Posted by Loren Wilton <lw...@earthlink.net>.

I think the first things I'd do would be to make some adjustments to the 
settings:

> bayes_auto_learn_threshold_nonspam  0.2
> bayes_min_ham_num 200

And probably leave the rest the same.

Then I'd train on 200 hams, which you can go back into history to get; your 
ham messages probably don't change much year to year.

Also train at least 200 spams, which should be easy.  In this case though 
you want recent junk, not somethign from 6 months ago.  If it takes 6 days 
until you have enough spam to trigger bayes, that's fine, just wait for it.
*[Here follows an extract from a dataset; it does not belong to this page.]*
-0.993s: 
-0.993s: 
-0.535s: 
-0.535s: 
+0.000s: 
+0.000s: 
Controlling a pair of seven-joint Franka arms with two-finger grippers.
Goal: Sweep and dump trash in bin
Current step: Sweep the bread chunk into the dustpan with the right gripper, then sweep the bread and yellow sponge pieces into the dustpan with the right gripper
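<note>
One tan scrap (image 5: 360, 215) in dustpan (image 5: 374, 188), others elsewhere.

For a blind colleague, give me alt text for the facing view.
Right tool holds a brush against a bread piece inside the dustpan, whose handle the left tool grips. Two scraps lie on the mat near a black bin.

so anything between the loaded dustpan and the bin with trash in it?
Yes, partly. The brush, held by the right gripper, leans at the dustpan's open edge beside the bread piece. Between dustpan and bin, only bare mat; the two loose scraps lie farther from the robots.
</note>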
At that point Bayes should kick in.  Now you get to the hard part.  You need 
to watch Bayes like a hawk for a few weeks to make sure you really got it 
trained right!  If you do this, and feed it corrections when you don't like 
how it scored a ham or spam, you will be fine.  If you *don't* do this, you 
will probably end up with Bayes going odd on a tangent, and you may end up 
with a database that is so badly trashed you will have to throw it away and 
start over.

But this watching closely business and feeding in corrections to get things 
right should only take a few weeks at most, unless the kind of mail you get 
changes.  I've had bayes running for years on the same database, and quite 
honestly I haven't had to train a message in probably a year now.  I also 
don't run auto-learning, and it is still giving me bayes_99 on my spams and 
numbers around 0 to 10 on my hams.  I guess that means my message types 
don't change much.  ;-)

        Loren

----- Original Message ----- 
From: "sinnerman" <kr...@excite.com>
To: <us...@spamassassin.apache.org>
Sent: Wednesday, October 17, 2007 8:49 PM
Subject: Re: help with training bayesian filter

>
> I'm running spamd as:
>
> spamd -d -l -u nobody --siteconfigpath=<my site config's path>
>
> My config file is:
>
> required_hits   4
> bayes_auto_learn_threshold_nonspam  1
> bayes_auto_learn_threshold_spam     8
> bayes_min_ham_num 100
> score BAYES_99 5
>
> I don't have bayes_auto_learn set explicitly, but the docs indicate that
> enabled is the default setting.
>
>
> Mr. Gus wrote:
>>
>> I have a systemwide config so I don't know from experience, but are you
>> running spamd with -x or setting the user with -u? Because if you are,
>> that
>> might be mucking you up.
>>
>> Do you have bayes_auto_learn set? That's what turns it on/off.
>>
>> -- 
>> Gus
>>
>>
>
> -- 
> View this message in context: 
> http://www.nabble.com/help-with-training-bayesian-filter-tf4643977.html#a13267625
> Sent from the SpamAssassin - Users mailing list archive at Nabble.com.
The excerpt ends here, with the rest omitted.